Personal information
- Date of birth: 3 February 1999 (age 27)
- Place of birth: Soweto
- Position: Defender

Team information
- Current team: Mamelodi Sundowns Ladies
- Number: 3

College career
- Years: Team / Apps / (Gls)
- 2017-2019: University of Johannesburg /  / (0)

Senior career*
- Years: Team / Apps / (Gls)
- 2019-: Mamelodi Sundowns Ladies

International career
- 2020-: South Africa

Medal record
Representing South Africa
COSAFA Women's Championship
| Gold medal – first place | 2020 South Africa |  |
CAF Women's Champions League
| Gold medal – first place | 2021 Egypt |  |
| Silver medal – second place | 2022 Morocco |  |
| Gold medal – first place | 2023 Côte d'Ivoire |  |
COSAFA Women's Champions League
| Gold medal – first place | 2021 South Africa |  |
| Silver medal – second place | 2022 South Africa |  |
| Gold medal – first place | 2023 South Africa |  |

= Karabo Makhurubetshi =

South African soccer player (born 1999)

Karabo Makhurubetshi (born 3 February 1999) is a South African soccer player who plays as a defender for SAFA Women's League club Mamelodi Sundowns and the South Africa women's national team.

== Varsity career ==

=== University of Johannesburg ===
In 2019, she was selected in the women's soccer team for the World Student Games held in Italy.

== Club career ==

=== Mamelodi Sundowns Ladies ===
Makhurubetshi was part of the Sundowns Ladies team that won the inaugural SAFA Women's League 2019-20 season undefeated.
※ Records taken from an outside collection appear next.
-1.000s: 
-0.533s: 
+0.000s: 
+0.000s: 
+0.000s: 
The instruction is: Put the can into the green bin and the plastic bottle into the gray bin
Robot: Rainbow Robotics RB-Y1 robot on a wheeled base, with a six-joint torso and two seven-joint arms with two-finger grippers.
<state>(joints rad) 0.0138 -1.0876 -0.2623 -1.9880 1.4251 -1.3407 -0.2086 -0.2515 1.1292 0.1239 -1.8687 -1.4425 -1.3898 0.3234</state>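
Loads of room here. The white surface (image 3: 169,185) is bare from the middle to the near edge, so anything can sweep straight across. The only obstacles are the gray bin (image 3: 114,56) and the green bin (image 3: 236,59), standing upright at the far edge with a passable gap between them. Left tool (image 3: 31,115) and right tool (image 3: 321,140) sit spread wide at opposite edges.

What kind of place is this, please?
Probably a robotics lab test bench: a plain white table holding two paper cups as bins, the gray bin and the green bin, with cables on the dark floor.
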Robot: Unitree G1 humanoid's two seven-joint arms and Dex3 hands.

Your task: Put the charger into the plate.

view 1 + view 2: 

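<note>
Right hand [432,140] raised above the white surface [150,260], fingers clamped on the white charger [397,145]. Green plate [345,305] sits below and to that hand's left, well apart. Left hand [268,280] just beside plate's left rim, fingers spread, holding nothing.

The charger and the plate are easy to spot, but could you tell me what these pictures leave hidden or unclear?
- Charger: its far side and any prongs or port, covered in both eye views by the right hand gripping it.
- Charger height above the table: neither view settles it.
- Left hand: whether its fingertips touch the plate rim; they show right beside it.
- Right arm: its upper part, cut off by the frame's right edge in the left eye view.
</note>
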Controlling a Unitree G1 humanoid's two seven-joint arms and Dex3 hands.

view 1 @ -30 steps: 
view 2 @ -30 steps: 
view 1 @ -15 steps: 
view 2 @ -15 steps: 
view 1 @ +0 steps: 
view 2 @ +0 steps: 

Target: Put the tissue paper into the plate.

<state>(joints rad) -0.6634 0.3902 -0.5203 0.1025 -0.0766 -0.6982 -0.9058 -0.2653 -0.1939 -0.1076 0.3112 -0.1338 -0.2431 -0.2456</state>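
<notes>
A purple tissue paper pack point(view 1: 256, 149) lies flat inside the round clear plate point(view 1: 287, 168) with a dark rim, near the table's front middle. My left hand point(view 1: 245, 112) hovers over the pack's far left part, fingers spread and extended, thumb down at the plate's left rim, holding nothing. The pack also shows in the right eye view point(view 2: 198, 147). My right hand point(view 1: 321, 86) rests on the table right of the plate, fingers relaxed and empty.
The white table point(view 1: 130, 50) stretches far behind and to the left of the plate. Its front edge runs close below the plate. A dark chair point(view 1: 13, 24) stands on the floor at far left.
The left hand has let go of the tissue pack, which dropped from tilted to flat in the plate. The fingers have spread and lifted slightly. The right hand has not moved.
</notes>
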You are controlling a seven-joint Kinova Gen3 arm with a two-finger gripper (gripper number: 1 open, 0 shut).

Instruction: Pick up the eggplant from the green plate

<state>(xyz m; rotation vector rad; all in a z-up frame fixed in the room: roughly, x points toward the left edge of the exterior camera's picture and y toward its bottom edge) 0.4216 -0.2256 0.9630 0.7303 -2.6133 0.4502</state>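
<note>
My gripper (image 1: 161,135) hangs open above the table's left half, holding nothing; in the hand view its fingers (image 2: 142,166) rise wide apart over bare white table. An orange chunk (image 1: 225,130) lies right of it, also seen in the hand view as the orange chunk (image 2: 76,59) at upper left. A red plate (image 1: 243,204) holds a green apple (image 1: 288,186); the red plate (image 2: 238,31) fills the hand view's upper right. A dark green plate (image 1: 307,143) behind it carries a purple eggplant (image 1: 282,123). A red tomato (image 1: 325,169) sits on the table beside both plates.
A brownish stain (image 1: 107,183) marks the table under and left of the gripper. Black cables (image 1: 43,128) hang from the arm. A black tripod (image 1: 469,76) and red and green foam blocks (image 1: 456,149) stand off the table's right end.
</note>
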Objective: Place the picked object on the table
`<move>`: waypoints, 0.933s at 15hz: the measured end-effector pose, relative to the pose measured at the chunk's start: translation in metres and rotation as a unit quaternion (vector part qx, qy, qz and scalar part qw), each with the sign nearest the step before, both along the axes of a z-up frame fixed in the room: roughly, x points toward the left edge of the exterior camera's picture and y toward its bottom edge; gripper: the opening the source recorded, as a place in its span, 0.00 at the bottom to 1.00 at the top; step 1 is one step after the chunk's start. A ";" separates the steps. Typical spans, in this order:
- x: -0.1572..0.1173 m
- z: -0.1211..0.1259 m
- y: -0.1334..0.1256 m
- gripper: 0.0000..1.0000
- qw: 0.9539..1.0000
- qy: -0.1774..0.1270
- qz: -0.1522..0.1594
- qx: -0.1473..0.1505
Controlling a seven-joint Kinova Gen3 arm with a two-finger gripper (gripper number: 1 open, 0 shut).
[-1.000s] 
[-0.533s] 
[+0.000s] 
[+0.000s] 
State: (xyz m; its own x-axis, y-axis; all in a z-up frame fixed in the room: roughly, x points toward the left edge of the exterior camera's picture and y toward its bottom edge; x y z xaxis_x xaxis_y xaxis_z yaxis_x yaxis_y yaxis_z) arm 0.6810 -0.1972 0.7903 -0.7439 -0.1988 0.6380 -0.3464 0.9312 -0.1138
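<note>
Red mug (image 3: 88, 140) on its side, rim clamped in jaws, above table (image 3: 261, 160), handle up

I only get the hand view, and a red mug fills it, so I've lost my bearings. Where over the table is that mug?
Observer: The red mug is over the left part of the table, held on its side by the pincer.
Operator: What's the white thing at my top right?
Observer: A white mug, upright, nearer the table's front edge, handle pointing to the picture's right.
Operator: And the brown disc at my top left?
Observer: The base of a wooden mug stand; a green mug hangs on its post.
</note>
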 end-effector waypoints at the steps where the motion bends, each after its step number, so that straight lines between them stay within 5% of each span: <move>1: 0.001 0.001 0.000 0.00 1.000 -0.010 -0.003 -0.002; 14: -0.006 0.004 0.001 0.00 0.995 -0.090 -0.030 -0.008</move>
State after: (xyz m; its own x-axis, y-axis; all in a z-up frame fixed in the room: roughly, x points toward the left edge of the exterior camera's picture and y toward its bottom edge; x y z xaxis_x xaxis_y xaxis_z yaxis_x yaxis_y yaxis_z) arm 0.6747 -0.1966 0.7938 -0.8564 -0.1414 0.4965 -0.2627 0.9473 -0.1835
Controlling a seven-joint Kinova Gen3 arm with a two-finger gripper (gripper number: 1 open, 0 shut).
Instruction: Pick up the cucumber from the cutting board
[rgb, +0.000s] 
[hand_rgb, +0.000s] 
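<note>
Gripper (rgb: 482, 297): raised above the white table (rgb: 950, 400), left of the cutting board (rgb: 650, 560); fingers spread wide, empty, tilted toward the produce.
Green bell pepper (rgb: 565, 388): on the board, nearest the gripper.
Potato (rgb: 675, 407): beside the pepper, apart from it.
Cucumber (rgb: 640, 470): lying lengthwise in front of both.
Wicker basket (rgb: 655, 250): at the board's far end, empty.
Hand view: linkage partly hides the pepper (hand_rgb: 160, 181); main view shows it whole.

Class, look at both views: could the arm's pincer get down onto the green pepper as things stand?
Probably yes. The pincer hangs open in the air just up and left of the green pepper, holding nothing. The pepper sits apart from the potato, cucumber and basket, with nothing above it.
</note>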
In 2021, she was part of the treble winning Sundowns Ladies team. The team won the inaugural COSAFA Women's Champions League, CAF Women's Champions League, and Hollywoodbets Super League.

They were runner's up for the 2022 COSAFA Women's Champions League and the 2022 CAF Women's Champions League. They won the Hollywoodbets Super League for the third consecutive year in November 2022.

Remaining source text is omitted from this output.